Take, for example, the case of Martin Brodeur, a goaltender generally assumed to be one of the best goaltenders. Brodeur had a fairly unremarkable save percentage throughout his career. If goaltenders are evaluated primarily on their save percentage, which is the first level of analysis for many, Brodeur should not be held in the esteem he is. However, with 125 regular season shutouts, another 24 playoff shutouts, and over 600 wins over the course of his career, Brodeur's quality is often evaluated using different metrics. If Brodeur can be evaluated using the metrics that highlight his strengths, there is no reason why other metrics for evaluation cannot be used to develop a more complete picture of what makes a quality goaltender. There is no reason, especially in this age of statistical dominance, why FSv% can't be one more tool used by those evaluating the performance of a goaltender.
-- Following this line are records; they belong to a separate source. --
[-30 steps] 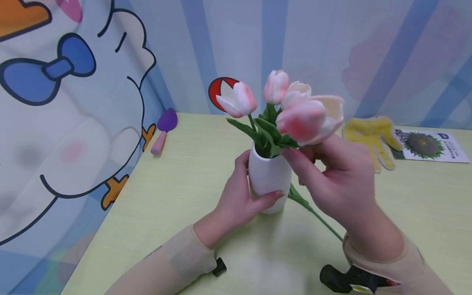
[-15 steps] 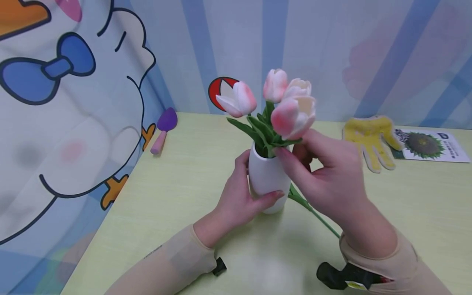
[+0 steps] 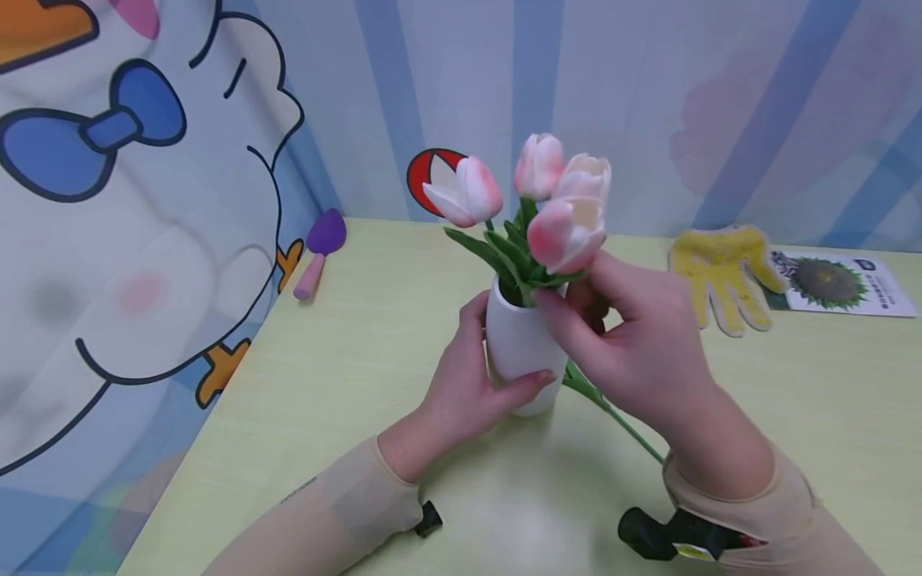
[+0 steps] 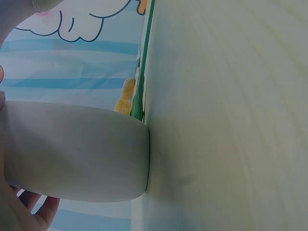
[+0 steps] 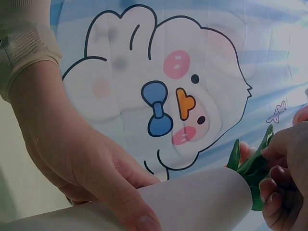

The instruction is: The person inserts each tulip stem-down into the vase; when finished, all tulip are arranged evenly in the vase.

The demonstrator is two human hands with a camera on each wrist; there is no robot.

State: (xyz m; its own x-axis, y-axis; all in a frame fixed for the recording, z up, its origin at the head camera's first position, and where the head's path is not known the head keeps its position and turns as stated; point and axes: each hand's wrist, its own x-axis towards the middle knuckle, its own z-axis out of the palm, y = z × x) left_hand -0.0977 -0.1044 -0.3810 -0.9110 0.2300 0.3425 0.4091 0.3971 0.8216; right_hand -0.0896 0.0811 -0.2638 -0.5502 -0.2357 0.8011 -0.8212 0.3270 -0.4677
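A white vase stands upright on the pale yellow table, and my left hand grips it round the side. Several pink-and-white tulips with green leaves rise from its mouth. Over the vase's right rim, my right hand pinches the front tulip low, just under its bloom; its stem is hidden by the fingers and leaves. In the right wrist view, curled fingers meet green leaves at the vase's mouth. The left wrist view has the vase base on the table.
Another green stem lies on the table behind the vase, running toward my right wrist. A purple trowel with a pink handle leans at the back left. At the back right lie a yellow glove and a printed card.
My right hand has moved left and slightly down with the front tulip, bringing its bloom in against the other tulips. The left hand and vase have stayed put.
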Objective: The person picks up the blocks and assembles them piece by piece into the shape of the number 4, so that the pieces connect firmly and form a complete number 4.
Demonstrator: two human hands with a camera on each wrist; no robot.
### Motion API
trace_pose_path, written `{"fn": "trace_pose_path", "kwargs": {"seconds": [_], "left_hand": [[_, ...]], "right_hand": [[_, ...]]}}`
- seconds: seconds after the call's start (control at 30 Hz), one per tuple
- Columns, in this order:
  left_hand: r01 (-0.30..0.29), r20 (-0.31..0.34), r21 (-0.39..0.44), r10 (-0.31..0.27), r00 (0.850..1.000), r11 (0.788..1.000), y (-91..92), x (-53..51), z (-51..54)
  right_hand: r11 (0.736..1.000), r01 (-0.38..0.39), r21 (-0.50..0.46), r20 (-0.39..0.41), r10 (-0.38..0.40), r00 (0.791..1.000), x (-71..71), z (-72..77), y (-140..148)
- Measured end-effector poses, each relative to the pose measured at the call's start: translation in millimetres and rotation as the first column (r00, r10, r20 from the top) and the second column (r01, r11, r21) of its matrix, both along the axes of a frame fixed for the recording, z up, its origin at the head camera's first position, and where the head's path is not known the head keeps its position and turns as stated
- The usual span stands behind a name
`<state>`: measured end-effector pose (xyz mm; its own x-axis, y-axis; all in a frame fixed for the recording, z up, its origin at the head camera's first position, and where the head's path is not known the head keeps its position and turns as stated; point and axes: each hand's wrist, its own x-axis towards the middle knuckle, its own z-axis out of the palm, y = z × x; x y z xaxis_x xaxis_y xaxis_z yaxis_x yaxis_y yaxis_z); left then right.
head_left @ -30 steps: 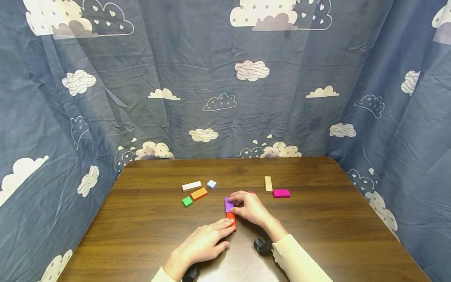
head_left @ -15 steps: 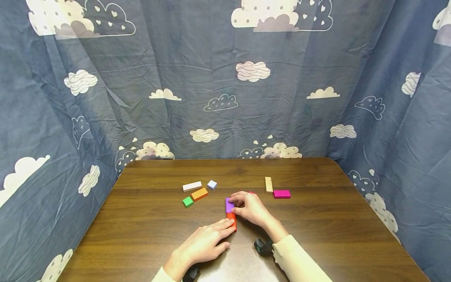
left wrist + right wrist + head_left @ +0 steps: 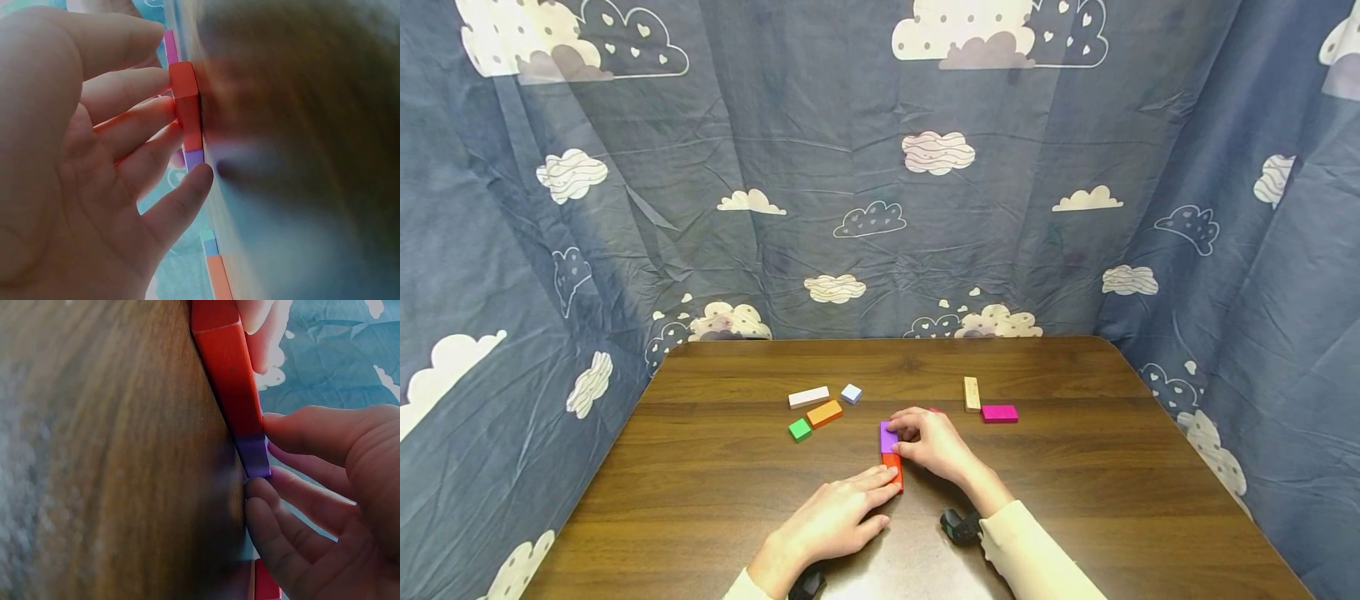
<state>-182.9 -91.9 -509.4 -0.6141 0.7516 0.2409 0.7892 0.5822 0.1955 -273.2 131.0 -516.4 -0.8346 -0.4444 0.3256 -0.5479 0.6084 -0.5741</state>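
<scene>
A purple block (image 3: pixel 887 437) lies end to end with a red block (image 3: pixel 891 460) near the middle of the table. My left hand (image 3: pixel 842 515) rests its fingertips on the red block from above, fingers fairly straight. In the left wrist view those fingers meet the upper face of the red block (image 3: pixel 190 119). Thumb and fingers of my right hand (image 3: pixel 934 442) pinch the purple block. From the right wrist view, the thumb touches near where the purple block (image 3: pixel 252 453) meets the red one, and other fingers lie at its far end.
Left on the wooden table (image 3: pixel 700 500) lie white (image 3: pixel 808 397), pale blue (image 3: pixel 852 393), orange (image 3: pixel 825 414) and green (image 3: pixel 801 430) blocks. Rightward are a beige block (image 3: pixel 972 394) and a magenta block (image 3: pixel 1000 414). A pinkish-red piece (image 3: pixel 936 409) is mostly hidden behind my right hand.
</scene>
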Motion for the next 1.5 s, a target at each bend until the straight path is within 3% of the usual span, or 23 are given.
{"fn": "trace_pose_path", "kwargs": {"seconds": [0.23, 0.63, 1.03, 1.27, 1.5], "left_hand": [[-0.004, -0.004, -0.008, 0.004, 1.0, 1.0, 0.6, -0.1, -0.5], [0.024, -0.069, 0.007, -0.023, 0.997, 1.0, 0.6, -0.7, -4.3], [0.016, -0.063, -0.009, -0.017, 0.998, 1.0, 3.8, -0.2, -3.0], [0.045, -0.093, 0.004, -0.045, 0.995, 0.999, 5.0, -3.4, -3.0], [0.019, -0.023, 0.017, -0.019, 1.0, 1.0, 2.5, -5.5, -2.1]], "right_hand": [[1.0, -0.005, -0.006, 0.015, 0.005, 1.0, 1.2, 2.3, 0], [1.0, -0.011, 0.018, 0.009, 0.011, 1.0, 0.7, 2.6, 1], [0.999, -0.001, 0.035, -0.01, 0.001, 1.0, 0.5, 3.5, 4], [1.0, -0.002, 0.013, 0.008, 0.002, 1.0, 0.3, 4.8, 7], [0.998, 0.033, -0.056, 0.025, -0.032, 0.999, 0.3, 18.0, 12]]}}
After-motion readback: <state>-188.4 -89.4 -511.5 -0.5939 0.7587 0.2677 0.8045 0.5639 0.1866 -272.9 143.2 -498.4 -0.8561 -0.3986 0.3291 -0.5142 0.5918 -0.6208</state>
As the number of different measurement tools for the game of hockey grow, more information about what makes a good hockey player surfaces. There's a memoir titled The Crazy Game by Clint Malarchuk, in which he speaks to the different style of play, lifestyle, and hockey that was part of his career in the mid-1980s and the early 1990s. Despite a fantastic number of changes and advancements to the way hockey is played and evaluated, goaltenders are still judged by the same standard. The goalposts for what makes an average or good goaltender simply shift based on what the baseline is at any point in time. As Malarchuk mentions, Grant Fuhr was an excellent goaltender, but during the time he played, it wasn't unusual to see a goaltender allow more goals than they currently do. If he was judged by the standards in place today, he might not fare as well in the assessment.
Deriving a save percentage based off of Fenwick instead of simply shots may seem like moving the goalposts; it's actually more of an effort to obtain a clear view of where the goalposts are. If it's possible to use the statistical measures currently in place to evaluate more clearly what a goaltender faces, it's possible to more concretely understand when a goaltender is good, average or bad. This evaluation is the point of any sort of a statistical measure. It's about being able to apply the most accurate label possible, and FSv% should allow for a more advanced understanding of a goaltender's quality.